◆ TO DO:
Find the string "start" in the listing below and return each line it appears in.
═══ GIVEN DATA ═══
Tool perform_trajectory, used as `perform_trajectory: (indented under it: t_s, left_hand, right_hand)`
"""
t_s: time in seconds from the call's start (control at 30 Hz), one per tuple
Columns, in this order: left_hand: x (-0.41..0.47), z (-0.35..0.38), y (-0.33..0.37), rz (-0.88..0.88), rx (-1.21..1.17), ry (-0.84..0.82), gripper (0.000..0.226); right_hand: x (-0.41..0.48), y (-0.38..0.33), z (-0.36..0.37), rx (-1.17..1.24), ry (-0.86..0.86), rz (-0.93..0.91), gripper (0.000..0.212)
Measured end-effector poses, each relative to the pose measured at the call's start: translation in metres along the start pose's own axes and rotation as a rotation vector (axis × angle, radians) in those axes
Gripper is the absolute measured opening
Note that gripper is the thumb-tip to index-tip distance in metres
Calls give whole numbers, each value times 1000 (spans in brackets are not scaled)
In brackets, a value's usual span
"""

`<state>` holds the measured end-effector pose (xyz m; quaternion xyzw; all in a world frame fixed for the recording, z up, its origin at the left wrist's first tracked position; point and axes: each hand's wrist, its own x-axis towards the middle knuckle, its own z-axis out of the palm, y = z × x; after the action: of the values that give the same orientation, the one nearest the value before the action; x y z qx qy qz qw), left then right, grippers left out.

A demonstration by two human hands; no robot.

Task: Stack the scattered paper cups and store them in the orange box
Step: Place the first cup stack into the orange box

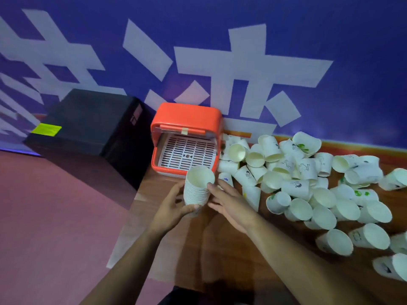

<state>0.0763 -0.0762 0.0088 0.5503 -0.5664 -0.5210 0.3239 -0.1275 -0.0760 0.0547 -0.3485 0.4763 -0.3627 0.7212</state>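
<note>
My left hand is wrapped around the lower part of a tall nested stack of white paper cups, thumb across its near side and fingers curled behind it. My right hand lies flat-fingered against the right side of the same stack, fingers spread and extended, steadying rather than closing around it. The stack stands upright, mouth up, just in front of the orange plastic box with a raised lid, which sits at the far left end of the brown wooden tabletop; a white slotted tray is visible inside the box. To the right, many loose white paper cups with small printed drawings lie scattered on their sides across the tabletop, reaching the blue wall with large white characters. A black rectangular box stands left of the orange one.
</note>
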Motion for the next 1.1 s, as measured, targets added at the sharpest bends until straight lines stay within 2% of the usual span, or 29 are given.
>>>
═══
◆ FINAL ANSWER:
t_s: time in seconds from the call's start (control at 30 Hz), one per tuple
Measured end-effector poses, each relative to the pose measured at the call's start: translation in metres along the start pose's own axes and rotation as a rotation vector (axis × angle, radians) in those axes

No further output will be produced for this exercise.